AKILA DEĞİL İNANCA DAYANIYOR
Bütün bu saptamalar nesneldir ve akılla ilgilidir. Kurban kesme olayının İslamiyetten 1400 yıl sonra bile sürmesi ise akıla değil, inanca dayanır, kişinin aynı zamanda dinsel inançlarıyla da belirlenmiş iç dünyasına ait bir olgudur. İnancı gereği hayvan boğazlayan/boğazlatan kişi o fiiliyle huzur duymaktadır, çünkü Allah’a karşı görevini ifa ettiğine, fakir fukarayı doyurduğuna inanmaktadır. (Oysa o etleri kurban sahibi kişinin kendisi hariç, bütün aile mide fesadına uğrayacak kadar yer, eş dost, konu komşu yer, etten gerçek muhtaçlara, düşkünlere “devede kulak” kalır. Zaten İslamiyetin fakirler için öngördüğü pay üçte birdir. Yani kurbanın dinde fakir fukara için getirildiği savı abartılıdır.) Kurban bayramı dışında kefaret ve adak (eski dilde “nezir”) olarak da hayvan kesilir. Kurban kesmek maddi bir olaydır, kurbanın mübadele değeri vardır, konu şöyle veya böyle ticaridir, ama maneviyat dünyasına ait sayılmaktadır.
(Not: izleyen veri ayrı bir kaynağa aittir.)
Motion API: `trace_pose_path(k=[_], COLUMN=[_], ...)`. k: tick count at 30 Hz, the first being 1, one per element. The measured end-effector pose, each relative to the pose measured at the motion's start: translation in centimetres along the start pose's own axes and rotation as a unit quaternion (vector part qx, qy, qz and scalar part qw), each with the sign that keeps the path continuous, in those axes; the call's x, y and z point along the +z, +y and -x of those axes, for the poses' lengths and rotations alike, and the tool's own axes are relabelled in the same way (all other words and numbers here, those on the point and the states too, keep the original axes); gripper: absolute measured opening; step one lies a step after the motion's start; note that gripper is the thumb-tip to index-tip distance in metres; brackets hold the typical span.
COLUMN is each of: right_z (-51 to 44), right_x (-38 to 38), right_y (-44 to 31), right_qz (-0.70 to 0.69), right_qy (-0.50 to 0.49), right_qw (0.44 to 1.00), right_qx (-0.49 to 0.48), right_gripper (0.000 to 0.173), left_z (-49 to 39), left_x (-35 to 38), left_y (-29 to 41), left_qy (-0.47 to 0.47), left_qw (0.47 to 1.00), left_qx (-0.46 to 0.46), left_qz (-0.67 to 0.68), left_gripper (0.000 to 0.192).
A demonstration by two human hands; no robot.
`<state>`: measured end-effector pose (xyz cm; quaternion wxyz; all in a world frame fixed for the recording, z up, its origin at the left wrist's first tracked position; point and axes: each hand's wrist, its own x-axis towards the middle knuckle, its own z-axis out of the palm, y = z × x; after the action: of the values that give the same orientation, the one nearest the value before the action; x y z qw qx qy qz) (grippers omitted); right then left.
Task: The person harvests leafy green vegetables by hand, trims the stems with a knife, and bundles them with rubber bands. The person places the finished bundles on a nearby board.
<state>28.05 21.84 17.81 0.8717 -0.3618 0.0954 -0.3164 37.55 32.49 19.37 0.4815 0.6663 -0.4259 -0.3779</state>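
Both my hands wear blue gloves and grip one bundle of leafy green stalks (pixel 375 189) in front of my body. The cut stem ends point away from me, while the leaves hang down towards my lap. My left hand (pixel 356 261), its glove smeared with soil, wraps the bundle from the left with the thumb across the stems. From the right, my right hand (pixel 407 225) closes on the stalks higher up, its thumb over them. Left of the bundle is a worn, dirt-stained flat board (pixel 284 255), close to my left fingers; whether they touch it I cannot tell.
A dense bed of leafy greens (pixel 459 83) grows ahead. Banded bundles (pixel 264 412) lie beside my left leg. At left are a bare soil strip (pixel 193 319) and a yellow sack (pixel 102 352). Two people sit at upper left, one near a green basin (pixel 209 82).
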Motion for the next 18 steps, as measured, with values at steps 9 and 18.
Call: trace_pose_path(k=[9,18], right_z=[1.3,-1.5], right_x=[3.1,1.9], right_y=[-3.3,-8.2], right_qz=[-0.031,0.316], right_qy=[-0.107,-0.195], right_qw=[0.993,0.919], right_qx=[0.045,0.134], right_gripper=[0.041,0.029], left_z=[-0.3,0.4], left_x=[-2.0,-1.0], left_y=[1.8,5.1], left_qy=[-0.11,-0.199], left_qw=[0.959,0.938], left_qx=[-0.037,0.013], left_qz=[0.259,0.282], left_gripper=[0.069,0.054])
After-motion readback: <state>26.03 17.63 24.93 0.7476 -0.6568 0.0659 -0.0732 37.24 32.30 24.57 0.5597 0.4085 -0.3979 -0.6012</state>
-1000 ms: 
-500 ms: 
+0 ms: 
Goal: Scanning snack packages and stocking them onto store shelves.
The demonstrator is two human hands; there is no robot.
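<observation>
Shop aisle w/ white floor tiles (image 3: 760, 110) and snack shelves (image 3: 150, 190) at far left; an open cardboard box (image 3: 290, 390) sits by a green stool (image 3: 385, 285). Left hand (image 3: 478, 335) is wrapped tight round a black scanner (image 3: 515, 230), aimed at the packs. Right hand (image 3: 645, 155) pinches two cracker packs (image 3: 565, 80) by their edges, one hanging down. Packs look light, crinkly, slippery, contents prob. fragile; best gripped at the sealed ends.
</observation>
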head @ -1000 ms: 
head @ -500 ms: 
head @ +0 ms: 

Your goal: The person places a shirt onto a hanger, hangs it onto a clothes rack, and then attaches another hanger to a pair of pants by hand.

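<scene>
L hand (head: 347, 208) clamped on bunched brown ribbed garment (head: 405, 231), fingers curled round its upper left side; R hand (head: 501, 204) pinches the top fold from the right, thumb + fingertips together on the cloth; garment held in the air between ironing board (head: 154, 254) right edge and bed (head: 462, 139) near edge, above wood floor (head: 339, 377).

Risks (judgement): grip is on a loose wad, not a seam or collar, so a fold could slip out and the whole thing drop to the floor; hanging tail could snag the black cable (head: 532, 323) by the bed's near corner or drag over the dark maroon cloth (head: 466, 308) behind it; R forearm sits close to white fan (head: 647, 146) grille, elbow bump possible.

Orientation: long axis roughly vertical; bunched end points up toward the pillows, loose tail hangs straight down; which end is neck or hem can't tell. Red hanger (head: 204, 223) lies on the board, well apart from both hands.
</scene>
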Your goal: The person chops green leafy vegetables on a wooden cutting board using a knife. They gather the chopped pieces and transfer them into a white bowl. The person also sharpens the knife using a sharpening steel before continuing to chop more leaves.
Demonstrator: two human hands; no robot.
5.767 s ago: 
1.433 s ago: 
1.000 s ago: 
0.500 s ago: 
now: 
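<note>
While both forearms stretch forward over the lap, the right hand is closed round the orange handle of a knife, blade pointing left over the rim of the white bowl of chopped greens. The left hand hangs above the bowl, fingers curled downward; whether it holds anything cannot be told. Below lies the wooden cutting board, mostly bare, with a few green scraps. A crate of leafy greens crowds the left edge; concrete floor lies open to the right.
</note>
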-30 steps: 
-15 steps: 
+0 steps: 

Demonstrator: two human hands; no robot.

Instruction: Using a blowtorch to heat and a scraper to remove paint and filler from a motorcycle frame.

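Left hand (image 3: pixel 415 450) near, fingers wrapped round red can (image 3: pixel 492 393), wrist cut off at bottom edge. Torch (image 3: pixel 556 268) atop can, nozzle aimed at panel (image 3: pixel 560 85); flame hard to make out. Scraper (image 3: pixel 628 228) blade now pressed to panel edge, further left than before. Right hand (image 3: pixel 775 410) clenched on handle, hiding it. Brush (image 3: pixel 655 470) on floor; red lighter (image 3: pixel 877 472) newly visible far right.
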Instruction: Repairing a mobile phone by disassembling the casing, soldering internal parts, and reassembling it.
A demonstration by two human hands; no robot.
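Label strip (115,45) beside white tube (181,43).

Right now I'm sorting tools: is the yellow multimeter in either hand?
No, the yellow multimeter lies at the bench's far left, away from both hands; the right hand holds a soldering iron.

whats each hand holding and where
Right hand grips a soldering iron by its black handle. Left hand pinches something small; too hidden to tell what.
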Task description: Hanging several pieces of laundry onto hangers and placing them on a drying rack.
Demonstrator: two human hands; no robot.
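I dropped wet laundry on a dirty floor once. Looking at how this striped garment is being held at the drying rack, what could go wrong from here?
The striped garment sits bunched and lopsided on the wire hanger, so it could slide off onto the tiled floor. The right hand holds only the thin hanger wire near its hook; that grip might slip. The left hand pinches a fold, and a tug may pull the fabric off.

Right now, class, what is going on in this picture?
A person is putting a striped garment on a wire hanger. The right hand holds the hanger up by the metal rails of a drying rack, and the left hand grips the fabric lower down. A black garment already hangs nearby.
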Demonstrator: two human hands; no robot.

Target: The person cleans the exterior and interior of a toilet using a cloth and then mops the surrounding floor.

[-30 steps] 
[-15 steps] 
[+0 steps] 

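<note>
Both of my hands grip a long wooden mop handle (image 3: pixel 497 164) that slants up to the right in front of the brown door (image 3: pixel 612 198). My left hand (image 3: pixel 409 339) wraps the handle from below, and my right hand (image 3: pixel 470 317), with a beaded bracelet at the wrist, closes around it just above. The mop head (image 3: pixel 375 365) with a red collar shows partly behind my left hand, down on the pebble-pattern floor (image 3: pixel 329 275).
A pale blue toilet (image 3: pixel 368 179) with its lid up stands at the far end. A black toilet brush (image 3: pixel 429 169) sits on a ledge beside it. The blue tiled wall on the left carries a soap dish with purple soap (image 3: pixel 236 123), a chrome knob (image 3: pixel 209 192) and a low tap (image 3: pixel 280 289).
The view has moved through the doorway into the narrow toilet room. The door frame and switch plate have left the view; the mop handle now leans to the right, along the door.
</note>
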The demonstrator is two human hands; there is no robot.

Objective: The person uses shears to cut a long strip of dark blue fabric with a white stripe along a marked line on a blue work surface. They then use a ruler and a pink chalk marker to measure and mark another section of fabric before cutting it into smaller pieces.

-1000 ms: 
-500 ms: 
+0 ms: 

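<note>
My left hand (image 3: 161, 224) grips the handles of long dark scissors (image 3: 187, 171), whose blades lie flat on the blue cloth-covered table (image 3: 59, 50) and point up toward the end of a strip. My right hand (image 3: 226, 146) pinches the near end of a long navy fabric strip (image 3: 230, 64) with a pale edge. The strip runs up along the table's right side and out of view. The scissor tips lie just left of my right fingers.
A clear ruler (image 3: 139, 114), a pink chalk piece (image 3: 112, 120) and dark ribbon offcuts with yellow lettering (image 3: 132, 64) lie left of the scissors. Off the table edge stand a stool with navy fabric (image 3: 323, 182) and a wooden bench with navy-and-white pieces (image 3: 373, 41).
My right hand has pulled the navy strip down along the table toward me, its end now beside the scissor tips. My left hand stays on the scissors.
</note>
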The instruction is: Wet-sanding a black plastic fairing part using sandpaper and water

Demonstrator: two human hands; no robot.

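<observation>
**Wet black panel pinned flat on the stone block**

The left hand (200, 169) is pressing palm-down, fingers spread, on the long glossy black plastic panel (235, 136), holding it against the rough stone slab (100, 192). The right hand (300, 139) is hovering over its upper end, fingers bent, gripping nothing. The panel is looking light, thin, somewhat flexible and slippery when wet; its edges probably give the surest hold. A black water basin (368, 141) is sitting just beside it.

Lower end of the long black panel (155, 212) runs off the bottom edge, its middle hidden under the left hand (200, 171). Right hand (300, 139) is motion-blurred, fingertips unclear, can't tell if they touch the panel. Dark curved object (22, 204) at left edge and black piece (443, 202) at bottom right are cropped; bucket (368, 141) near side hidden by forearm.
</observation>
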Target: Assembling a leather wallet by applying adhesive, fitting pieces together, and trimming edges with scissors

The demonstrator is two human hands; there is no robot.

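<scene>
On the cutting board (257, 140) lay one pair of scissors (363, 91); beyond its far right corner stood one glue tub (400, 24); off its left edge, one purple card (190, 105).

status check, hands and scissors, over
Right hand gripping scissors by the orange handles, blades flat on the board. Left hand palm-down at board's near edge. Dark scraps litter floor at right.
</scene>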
“MÜSLÜMAN DEVLET” YETKİLİSİ
Son yıllarda kurban kesilmek yerine o miktarda bir paranın hayır kurumlarına verilmesi talepleri toplumda yükselmeye başladı. Böyle bir uygulama henüz sınırlı da kalsa yadsınamayacak bir toplumsal adımdır.
Gelgelelim, resmi görevliler --mesela Diyanet İşleri– medyaya yaptığı açıklamada “para bağışı yapmak kurban kesmenin yerini tutamaz” demektedir. 2007 Türkiyesi’nde bir devlet yetkilisi böyle konuşmaktadır. “Türkiye laiktir, laik kalacak” diyenler nerdesiniz? Türkiye Cumhuriyetini siz laik mi sayıyorsunuz. Bu devletin dini vardır, Müslümandır, Sünnidir ve Hanefidir. Bırakınız gayrimüslimleri, İslamiyet'in bir parçası olan Batıniliğe mensup bulununlar bile orada yokturlar.
Devletin dini olmaz. Olursa laik değildir. Laik değilse, kamuyu (toplumu) temsil eden devlet Müslüman gibi konuşur. Diyanet İşleri kaldırılmadıkça, bilumum din adamının maaşı devlet tarafından ödenmeye devam ettikçe laiklikten söz edilemez. Ve devlet kalkar “hayır kurumlarına bağış yapmanın kurban yerine ikamesi caiz değildir” diye imam gibi vaaz verir. Örneğin “kurban parasını öğrenim çağındaki ihtiyaç sahiplerine maddi olanak sağlayan kurumlara, diğer hayırsever teşekküllere bağışlamayın, hayvan öldürün, kurban kesmenin sevabı ayrıdır” buyurur. Bugünkü rayiçle Türkiye’de kurbana 1,3 milyar YTL harcanmaktadır. (Hacda ise Suudı Arabistan’ın salt deve, sığır, koyundan sağladığı paraları varın siz hesap edin.)
Türkiye binlerce yıl öncesinden kalma kurban hurafesinin peşinden gitmese ve kurban keserek iyilik yaptıklarına inananlar o paraları iyilik yapan kurumlara bağışlasalar, 1 milyar doları aşkın bir para muhtaçlara ulaşabilecekti. Bayram günleri tıka basa et yemek yerine böyle yapmaktan daha iyi manevi tatmin mi olur?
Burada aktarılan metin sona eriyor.